- _Exercise instructions_
Beginning at the first line of the data, print each line exactly, stopping after the line that contains "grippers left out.".

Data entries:
#####

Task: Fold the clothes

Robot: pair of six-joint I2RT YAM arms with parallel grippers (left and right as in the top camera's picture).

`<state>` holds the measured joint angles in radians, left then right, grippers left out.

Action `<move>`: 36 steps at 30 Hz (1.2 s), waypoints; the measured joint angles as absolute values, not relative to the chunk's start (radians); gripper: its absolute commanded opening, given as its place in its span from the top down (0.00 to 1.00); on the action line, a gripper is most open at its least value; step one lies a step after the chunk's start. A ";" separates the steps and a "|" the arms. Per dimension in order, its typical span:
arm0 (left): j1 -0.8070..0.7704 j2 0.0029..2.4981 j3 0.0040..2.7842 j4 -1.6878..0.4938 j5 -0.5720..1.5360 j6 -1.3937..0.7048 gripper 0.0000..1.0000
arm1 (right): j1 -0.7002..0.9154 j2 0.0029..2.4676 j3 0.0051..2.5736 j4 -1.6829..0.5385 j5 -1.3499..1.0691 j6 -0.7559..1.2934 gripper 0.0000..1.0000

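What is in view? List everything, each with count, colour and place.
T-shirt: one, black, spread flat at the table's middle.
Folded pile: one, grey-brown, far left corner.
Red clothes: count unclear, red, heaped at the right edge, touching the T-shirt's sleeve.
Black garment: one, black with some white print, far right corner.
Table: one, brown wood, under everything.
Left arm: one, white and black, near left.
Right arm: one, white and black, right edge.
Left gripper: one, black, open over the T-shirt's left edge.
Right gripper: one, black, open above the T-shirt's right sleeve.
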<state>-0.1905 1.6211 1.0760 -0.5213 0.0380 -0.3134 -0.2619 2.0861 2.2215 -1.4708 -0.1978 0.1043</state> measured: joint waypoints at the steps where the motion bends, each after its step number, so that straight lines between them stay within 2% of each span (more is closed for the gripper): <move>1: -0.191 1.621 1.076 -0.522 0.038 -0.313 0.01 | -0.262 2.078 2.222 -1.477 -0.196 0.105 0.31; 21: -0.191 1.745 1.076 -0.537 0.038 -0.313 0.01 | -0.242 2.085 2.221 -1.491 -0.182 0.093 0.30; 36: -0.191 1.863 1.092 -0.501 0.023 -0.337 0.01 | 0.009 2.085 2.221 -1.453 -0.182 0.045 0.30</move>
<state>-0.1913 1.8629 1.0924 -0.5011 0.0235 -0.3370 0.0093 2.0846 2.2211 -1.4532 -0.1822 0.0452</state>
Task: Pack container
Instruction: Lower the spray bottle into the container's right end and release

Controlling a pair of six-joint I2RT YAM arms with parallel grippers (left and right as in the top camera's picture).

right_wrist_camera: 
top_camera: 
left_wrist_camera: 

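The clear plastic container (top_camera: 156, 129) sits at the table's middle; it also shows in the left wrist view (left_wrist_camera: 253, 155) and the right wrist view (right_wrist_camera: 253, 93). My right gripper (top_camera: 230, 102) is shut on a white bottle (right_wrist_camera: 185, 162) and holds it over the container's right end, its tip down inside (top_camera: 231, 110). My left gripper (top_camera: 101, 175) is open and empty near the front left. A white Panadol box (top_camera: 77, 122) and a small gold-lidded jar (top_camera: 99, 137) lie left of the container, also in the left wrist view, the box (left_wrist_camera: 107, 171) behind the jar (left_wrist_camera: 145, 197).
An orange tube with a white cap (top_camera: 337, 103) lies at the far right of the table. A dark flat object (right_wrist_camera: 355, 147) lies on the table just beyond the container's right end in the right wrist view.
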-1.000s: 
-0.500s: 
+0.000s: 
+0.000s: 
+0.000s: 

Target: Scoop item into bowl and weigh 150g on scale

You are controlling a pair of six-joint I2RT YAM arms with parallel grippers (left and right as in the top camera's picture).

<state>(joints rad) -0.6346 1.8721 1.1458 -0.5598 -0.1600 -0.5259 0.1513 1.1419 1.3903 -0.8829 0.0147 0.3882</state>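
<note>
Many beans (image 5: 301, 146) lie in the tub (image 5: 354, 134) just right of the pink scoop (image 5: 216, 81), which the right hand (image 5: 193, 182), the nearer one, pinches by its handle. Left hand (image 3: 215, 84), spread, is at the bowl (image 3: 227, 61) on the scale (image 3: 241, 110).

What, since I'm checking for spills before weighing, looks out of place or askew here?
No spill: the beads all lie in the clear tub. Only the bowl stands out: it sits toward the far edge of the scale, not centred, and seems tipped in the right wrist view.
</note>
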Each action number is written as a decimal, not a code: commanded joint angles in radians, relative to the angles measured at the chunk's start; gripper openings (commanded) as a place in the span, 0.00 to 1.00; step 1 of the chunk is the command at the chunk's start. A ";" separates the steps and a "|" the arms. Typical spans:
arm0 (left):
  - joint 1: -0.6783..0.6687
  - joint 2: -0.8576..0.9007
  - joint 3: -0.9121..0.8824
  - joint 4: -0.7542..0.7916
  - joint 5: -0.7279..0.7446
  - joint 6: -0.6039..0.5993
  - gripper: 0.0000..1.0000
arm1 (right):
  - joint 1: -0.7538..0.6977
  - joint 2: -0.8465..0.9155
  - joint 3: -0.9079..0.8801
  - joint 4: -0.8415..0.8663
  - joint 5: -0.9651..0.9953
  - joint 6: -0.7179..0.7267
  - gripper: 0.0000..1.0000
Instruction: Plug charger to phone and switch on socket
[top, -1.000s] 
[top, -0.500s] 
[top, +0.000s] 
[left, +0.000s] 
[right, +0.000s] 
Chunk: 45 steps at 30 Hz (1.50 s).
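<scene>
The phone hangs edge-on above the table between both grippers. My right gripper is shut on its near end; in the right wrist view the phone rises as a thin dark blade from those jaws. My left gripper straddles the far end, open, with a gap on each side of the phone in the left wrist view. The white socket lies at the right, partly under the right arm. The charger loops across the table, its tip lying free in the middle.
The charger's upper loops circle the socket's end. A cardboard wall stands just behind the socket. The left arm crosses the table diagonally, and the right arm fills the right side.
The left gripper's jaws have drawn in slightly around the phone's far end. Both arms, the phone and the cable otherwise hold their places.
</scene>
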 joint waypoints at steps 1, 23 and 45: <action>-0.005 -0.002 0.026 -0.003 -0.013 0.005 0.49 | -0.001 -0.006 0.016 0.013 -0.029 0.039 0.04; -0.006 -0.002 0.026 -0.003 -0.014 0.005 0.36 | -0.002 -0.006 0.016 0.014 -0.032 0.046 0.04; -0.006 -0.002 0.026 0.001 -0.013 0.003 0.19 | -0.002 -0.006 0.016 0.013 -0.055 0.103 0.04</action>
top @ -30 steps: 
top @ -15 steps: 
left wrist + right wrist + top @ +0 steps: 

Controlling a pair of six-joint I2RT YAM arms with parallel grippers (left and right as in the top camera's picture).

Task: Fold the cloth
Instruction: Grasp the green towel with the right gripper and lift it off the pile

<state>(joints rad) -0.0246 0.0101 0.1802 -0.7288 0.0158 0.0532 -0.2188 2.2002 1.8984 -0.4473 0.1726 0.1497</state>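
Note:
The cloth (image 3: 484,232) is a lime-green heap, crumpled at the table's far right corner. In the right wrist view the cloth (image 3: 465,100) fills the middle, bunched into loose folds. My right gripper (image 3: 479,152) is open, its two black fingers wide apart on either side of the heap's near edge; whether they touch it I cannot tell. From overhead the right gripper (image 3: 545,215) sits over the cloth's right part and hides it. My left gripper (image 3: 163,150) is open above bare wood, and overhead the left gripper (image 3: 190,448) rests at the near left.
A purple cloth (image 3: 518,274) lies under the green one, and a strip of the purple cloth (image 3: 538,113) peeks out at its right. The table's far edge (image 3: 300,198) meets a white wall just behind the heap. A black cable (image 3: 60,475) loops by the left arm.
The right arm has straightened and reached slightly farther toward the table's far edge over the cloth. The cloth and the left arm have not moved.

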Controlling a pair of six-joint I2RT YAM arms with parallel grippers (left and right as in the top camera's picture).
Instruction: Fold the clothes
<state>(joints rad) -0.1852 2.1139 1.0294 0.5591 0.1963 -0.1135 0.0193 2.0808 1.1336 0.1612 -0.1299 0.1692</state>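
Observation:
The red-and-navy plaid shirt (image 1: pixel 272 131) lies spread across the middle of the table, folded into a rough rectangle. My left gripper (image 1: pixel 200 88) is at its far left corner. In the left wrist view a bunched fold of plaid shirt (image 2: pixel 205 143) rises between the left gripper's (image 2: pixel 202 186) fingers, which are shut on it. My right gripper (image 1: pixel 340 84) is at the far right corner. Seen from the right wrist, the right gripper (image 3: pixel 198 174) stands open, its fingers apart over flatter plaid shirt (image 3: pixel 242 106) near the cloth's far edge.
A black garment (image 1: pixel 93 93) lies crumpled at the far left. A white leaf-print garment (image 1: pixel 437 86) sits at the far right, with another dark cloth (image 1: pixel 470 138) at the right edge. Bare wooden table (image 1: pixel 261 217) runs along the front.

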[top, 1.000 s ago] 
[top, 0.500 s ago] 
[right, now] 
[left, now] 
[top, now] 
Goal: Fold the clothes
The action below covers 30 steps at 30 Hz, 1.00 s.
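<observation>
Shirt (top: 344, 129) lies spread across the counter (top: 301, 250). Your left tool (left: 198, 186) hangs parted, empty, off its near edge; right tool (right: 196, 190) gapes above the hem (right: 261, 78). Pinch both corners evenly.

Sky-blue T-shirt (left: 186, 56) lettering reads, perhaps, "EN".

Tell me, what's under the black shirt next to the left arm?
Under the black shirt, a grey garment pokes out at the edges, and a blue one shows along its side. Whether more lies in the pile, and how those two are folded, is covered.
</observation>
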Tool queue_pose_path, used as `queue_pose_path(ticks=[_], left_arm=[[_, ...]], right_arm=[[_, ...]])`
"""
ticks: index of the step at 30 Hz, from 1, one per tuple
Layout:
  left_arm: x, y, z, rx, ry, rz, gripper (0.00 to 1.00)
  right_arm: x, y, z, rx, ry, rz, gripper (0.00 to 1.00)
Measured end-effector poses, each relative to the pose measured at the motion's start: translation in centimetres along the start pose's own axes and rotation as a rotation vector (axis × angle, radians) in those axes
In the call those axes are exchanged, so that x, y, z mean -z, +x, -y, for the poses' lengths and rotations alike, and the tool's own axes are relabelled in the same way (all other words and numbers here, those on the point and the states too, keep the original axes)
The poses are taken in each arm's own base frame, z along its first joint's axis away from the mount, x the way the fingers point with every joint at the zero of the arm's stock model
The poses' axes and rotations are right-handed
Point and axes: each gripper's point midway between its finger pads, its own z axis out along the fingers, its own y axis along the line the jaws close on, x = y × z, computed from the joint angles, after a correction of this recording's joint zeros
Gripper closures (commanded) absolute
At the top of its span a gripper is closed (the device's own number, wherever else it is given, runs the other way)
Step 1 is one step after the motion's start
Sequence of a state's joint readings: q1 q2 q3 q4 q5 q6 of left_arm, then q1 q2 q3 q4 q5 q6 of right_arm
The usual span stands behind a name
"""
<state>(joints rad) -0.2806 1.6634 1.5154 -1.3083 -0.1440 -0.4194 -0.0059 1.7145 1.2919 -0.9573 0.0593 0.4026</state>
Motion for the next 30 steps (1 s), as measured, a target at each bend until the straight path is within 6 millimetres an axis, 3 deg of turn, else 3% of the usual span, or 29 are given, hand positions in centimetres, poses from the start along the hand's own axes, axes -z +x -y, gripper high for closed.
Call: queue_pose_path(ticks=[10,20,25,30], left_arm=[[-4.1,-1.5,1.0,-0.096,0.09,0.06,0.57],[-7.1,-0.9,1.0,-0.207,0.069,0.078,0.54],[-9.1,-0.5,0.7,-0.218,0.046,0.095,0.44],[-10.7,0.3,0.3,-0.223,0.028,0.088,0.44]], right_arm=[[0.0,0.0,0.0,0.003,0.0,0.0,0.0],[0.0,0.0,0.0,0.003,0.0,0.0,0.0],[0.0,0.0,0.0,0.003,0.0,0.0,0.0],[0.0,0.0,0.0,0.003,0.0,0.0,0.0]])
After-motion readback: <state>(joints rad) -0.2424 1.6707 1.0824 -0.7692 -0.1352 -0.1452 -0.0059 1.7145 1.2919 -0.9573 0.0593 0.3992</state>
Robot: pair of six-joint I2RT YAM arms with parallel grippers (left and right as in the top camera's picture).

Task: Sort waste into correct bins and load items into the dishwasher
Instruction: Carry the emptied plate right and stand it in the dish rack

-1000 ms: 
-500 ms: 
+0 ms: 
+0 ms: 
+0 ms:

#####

- _Completed task_
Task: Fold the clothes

Robot: pair of six-joint I2RT YAM arms with parallel grippers (left and right as in the top camera's picture).

`<state>` holds the measured joint angles in radians, left then right, grippers left out.

Nothing else is needed to complete the exercise.